Information given:
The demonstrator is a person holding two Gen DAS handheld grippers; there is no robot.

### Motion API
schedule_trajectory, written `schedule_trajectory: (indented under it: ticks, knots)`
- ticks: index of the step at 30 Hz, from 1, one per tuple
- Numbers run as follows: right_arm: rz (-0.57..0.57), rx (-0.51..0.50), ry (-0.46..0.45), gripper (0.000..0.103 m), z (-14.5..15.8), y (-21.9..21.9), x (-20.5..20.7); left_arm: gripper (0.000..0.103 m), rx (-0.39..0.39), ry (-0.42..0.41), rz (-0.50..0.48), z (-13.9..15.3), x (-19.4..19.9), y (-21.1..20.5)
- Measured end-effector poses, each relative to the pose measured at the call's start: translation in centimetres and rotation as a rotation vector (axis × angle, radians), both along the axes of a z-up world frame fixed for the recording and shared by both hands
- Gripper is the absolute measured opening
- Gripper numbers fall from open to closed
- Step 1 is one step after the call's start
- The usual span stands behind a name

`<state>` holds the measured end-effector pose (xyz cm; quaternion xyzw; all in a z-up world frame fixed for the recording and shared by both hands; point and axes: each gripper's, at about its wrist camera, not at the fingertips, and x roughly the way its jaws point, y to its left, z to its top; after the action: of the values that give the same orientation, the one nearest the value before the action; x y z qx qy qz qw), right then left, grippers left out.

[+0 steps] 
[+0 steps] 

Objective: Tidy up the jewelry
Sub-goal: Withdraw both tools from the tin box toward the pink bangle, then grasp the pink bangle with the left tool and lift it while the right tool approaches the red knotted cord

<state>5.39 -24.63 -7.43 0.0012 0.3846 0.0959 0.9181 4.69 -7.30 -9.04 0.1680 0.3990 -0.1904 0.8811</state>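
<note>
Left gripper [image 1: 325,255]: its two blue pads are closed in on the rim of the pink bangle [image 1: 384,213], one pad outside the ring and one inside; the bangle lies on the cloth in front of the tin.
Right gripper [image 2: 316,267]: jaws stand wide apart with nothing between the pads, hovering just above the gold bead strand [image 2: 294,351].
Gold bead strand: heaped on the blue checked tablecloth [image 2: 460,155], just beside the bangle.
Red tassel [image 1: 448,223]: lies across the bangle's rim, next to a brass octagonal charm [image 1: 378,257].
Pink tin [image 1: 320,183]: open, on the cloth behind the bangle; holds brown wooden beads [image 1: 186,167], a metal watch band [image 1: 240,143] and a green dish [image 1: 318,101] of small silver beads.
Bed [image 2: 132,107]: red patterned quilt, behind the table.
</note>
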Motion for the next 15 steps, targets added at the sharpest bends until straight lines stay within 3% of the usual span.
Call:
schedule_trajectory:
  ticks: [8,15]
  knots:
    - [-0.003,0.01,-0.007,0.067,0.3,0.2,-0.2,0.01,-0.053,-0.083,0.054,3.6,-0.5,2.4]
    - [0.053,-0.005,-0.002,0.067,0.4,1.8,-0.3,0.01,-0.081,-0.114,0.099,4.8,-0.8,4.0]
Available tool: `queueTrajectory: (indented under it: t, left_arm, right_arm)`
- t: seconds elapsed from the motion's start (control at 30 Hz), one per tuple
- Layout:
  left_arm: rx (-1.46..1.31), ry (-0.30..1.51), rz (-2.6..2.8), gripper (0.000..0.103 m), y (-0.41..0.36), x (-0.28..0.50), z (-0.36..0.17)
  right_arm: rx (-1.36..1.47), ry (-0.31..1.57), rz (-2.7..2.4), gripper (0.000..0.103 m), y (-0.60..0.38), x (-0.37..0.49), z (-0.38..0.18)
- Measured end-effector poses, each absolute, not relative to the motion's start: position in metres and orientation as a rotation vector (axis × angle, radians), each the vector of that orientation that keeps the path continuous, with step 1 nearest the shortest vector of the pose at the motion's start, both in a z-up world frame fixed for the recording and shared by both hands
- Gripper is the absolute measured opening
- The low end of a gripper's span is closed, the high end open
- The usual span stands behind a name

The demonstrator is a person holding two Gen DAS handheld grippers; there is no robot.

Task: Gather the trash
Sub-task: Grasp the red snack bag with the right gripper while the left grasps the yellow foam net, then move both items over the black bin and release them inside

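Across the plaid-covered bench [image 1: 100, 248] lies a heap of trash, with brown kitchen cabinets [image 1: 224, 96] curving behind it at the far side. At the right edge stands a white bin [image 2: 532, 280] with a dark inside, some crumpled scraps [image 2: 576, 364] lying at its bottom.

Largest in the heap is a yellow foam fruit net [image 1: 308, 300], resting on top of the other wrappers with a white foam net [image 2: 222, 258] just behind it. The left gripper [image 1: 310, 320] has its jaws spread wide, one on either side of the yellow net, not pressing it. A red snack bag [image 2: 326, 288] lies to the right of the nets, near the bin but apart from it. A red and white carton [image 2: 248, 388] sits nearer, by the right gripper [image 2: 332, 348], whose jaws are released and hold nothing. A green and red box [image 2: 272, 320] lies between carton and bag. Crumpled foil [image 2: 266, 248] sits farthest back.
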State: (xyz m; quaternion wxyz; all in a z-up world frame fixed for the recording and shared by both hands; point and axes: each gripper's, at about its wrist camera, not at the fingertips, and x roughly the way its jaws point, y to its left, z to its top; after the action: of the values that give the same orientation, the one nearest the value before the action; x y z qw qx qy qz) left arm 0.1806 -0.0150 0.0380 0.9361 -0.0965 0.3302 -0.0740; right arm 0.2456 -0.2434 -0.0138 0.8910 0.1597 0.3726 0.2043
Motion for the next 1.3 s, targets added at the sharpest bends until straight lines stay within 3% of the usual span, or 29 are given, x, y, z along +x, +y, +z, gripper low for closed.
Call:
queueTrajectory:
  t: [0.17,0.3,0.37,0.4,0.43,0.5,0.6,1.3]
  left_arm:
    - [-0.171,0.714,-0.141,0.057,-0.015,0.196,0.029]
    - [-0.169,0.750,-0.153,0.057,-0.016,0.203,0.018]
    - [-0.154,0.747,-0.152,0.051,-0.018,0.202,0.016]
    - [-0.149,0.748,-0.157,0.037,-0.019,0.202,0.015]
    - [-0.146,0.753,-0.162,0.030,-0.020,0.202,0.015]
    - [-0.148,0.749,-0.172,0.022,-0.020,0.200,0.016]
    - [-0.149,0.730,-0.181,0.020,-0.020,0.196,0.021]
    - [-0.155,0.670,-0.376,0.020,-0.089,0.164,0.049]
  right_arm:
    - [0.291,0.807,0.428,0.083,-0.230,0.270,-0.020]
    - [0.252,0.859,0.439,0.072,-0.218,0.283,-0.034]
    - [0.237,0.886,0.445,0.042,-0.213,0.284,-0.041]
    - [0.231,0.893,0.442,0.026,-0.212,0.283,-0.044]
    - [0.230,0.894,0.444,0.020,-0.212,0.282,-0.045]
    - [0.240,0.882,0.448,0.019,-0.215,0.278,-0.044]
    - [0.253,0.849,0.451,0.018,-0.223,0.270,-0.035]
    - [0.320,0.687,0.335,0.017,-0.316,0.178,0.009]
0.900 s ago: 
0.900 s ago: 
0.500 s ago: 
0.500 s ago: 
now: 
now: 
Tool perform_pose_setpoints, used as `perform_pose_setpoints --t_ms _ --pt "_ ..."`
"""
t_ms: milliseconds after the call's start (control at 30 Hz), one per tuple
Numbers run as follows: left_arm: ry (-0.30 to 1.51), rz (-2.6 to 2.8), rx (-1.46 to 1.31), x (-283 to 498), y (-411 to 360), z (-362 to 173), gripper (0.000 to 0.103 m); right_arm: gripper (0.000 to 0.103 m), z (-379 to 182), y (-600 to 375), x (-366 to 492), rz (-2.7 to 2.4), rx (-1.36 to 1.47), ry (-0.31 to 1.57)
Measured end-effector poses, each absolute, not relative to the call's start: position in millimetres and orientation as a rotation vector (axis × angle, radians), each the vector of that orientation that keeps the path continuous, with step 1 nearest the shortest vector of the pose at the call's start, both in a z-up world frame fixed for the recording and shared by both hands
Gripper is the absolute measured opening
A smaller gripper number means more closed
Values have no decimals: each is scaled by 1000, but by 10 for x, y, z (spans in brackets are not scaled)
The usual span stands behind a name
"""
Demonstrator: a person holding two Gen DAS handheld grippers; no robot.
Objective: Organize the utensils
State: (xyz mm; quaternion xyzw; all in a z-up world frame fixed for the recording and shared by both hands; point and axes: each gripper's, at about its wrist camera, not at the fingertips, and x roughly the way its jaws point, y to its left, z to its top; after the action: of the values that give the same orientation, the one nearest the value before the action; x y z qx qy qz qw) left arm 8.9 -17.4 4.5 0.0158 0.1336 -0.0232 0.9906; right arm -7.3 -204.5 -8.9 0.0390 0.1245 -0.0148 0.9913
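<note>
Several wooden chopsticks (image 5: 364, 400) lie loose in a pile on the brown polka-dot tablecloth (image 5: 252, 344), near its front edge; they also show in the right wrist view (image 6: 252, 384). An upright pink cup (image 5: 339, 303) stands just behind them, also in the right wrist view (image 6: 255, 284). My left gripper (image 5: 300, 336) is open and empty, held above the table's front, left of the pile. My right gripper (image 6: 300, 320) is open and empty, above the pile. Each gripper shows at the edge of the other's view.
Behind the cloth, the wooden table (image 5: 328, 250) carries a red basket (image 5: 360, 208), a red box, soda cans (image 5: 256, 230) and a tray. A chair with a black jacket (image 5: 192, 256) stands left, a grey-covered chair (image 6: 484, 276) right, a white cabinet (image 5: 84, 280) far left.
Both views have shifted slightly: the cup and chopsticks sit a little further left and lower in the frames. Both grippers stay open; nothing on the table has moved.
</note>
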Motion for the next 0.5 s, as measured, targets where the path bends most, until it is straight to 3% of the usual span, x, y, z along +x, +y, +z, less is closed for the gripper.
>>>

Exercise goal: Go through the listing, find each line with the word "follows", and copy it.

Task output:
- Numbers run as follows: right_arm: rz (-0.57..0.57), rx (-0.51..0.50), ry (-0.46..0.45), gripper (0.000..0.103 m), z (-14.5..15.8), y (-21.9..21.9), x (-20.5..20.7); left_arm: gripper (0.000..0.103 m), rx (-0.39..0.39), ry (-0.42..0.41), rz (-0.50..0.48), z (-13.9..15.3), x (-19.4..19.9), y (-21.1..20.5)
Numbers run as follows: left_arm: ry (-0.30 to 1.51), rz (-2.6 to 2.8), rx (-1.46 to 1.31), x (-283 to 498), y (-411 to 360), z (-362 to 173), gripper (0.000 to 0.103 m); right_arm: gripper (0.000 to 0.103 m), z (-379 to 182), y (-600 to 375), x (-366 to 492), rz (-2.7 to 2.4), rx (-1.36 to 1.47), ry (-0.31 to 1.57)

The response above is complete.